> **Aim of the task**
Please set down, unchanged, the line containing "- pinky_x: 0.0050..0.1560" and all the lines that follow it until the data below ends.

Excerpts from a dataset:
------------------------------------------------------------------------

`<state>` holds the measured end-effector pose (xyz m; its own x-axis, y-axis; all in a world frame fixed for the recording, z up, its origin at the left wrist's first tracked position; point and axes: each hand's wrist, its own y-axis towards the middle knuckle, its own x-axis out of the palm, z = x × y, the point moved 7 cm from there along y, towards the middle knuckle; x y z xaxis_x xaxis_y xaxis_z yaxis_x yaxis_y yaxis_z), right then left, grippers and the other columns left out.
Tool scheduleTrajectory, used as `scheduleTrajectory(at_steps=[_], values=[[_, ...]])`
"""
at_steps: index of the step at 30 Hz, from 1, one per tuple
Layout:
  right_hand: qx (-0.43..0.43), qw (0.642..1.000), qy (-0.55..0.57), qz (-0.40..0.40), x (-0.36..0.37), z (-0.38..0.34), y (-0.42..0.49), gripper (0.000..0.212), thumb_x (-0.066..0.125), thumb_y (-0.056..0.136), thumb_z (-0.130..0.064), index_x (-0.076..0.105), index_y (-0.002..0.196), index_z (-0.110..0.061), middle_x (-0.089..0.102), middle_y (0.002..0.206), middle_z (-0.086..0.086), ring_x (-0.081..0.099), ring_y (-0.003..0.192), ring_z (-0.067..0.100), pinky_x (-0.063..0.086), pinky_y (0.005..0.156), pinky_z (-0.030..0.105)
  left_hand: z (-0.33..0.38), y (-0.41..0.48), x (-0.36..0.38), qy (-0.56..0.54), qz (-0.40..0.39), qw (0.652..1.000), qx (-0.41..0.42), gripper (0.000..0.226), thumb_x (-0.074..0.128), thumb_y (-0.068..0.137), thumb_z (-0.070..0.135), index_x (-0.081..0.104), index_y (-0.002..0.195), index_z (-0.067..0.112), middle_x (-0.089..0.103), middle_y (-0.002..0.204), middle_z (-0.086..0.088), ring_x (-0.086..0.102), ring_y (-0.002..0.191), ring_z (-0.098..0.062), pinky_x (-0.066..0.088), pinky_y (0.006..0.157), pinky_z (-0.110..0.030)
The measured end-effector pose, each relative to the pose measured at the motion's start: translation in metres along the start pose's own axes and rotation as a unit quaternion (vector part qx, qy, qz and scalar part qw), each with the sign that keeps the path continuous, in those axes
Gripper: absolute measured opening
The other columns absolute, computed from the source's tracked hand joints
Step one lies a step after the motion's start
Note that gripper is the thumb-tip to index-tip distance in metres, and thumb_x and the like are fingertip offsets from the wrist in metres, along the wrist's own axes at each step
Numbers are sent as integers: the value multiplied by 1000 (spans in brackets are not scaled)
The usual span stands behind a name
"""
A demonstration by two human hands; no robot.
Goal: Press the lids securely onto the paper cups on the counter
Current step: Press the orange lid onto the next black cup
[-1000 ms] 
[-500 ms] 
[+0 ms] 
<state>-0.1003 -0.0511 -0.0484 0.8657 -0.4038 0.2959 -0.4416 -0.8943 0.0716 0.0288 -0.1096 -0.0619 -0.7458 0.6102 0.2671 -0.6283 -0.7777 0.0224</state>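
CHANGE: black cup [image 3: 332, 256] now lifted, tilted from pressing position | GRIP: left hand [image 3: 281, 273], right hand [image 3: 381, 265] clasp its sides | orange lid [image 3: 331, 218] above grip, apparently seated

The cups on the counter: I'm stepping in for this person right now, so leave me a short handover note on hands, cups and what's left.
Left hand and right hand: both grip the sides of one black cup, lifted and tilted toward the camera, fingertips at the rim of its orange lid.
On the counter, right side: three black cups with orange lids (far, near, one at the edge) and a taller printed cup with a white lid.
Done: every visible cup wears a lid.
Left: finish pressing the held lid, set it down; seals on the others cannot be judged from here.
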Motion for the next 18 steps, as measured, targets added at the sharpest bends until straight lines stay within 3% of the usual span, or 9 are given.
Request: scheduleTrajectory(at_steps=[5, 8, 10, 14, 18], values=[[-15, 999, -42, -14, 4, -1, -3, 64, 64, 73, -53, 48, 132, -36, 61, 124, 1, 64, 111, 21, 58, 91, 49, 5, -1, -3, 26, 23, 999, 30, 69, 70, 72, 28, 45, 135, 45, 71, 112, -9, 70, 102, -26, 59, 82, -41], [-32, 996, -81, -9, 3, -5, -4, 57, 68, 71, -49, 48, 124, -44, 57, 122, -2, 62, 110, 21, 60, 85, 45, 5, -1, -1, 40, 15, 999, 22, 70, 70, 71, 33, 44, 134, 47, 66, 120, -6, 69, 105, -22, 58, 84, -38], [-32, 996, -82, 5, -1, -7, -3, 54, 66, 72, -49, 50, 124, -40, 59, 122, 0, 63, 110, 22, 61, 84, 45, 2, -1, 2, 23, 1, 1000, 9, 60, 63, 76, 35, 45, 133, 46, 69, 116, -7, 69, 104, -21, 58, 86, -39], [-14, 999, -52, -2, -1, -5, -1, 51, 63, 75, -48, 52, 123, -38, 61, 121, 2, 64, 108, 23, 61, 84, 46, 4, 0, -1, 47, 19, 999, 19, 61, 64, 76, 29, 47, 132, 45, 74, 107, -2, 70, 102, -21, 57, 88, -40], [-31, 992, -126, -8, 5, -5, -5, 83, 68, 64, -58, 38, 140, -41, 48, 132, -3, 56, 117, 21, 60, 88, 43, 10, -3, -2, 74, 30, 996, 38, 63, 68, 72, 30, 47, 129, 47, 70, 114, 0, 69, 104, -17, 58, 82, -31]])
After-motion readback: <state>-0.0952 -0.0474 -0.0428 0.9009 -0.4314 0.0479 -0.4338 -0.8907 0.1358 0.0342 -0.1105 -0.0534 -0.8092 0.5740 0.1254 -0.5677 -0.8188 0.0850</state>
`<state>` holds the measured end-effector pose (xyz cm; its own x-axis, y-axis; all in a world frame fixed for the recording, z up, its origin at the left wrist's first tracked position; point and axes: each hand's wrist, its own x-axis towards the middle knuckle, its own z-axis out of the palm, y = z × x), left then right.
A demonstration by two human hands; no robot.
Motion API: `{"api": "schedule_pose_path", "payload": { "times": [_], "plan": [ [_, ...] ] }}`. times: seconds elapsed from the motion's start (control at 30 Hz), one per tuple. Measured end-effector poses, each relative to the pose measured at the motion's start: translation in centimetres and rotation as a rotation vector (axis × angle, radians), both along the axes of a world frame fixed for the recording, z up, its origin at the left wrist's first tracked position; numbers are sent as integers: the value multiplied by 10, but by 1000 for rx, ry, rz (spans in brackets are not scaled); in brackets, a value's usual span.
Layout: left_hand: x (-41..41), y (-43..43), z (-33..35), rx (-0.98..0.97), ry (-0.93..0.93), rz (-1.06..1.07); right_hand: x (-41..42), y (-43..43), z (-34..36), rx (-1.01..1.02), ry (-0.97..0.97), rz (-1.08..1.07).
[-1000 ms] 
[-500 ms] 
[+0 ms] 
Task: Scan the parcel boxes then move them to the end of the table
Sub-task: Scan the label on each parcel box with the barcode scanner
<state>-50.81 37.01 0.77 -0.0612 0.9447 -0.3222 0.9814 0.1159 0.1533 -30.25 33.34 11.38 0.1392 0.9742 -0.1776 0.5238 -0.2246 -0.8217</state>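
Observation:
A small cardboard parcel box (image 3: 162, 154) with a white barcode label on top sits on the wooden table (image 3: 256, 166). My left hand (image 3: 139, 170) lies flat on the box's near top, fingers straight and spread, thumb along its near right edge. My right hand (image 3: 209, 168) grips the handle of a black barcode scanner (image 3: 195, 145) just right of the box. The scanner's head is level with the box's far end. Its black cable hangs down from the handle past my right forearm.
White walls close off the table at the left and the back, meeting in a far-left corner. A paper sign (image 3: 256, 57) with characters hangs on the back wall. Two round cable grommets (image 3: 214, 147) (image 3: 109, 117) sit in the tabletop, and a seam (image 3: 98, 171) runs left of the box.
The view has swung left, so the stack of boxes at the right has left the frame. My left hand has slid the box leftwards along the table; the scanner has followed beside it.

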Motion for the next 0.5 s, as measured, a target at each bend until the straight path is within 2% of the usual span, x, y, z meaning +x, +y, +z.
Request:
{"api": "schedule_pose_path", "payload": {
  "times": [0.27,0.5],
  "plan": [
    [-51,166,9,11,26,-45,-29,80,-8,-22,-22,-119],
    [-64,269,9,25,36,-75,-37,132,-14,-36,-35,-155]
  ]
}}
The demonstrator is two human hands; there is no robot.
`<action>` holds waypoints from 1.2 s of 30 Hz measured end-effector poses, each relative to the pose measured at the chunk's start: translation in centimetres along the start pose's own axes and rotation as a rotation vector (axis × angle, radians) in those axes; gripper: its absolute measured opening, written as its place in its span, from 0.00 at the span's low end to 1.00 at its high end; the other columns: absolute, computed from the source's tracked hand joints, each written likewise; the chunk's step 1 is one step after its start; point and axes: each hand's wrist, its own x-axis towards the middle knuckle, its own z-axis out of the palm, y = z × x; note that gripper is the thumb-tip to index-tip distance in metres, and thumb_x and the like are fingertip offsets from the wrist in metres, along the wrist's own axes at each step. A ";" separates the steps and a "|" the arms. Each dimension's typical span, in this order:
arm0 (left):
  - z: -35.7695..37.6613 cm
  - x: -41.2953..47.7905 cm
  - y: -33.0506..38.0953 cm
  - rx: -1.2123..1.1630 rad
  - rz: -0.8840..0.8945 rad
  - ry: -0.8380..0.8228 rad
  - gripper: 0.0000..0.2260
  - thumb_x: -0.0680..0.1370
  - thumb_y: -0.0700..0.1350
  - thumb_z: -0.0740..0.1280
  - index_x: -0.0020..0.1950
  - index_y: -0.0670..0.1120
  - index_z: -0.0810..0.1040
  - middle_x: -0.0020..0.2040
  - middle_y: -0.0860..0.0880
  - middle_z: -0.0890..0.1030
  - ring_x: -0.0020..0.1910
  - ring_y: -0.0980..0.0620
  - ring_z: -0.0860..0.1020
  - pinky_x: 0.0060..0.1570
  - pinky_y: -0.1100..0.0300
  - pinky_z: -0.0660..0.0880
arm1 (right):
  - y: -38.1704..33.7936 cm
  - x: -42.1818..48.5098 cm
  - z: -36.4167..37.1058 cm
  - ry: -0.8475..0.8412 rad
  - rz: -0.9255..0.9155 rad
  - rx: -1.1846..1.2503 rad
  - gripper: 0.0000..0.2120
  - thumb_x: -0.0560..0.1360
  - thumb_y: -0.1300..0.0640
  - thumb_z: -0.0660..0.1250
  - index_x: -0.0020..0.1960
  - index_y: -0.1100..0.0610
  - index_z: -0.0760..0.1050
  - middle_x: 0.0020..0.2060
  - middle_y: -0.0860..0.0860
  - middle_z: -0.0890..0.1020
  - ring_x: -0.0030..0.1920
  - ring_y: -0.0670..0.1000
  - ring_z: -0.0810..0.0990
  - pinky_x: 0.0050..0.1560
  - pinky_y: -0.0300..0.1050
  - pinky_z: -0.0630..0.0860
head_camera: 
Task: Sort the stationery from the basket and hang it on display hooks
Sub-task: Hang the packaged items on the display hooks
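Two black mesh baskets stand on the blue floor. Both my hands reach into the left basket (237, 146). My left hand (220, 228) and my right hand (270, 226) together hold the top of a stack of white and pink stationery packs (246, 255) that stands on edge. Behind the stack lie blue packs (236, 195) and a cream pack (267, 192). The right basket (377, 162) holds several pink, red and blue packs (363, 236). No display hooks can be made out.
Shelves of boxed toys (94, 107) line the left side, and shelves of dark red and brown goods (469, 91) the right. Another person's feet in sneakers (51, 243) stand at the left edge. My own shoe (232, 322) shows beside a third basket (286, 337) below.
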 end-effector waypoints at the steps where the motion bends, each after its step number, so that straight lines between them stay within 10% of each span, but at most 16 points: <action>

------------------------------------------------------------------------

> **Exercise answer**
  - pinky_x: 0.0050..0.1560
  - pinky_y: -0.0300..0.1050
  - pinky_z: -0.0630..0.0860
head_camera: 
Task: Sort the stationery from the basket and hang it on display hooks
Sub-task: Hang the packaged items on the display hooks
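Two black mesh baskets stand on the blue floor. Both my hands reach into the left basket (237, 146). My left hand (220, 228) and my right hand (270, 226) together hold the top of a stack of white and pink stationery packs (246, 255) that stands on edge. Behind the stack lie blue packs (236, 195) and a cream pack (267, 192). The right basket (377, 162) holds several pink, red and blue packs (363, 236). No display hooks can be made out.
Shelves of boxed toys (94, 107) line the left side, and shelves of dark red and brown goods (469, 91) the right. Another person's feet in sneakers (51, 243) stand at the left edge. My own shoe (232, 322) shows beside a third basket (286, 337) below.
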 end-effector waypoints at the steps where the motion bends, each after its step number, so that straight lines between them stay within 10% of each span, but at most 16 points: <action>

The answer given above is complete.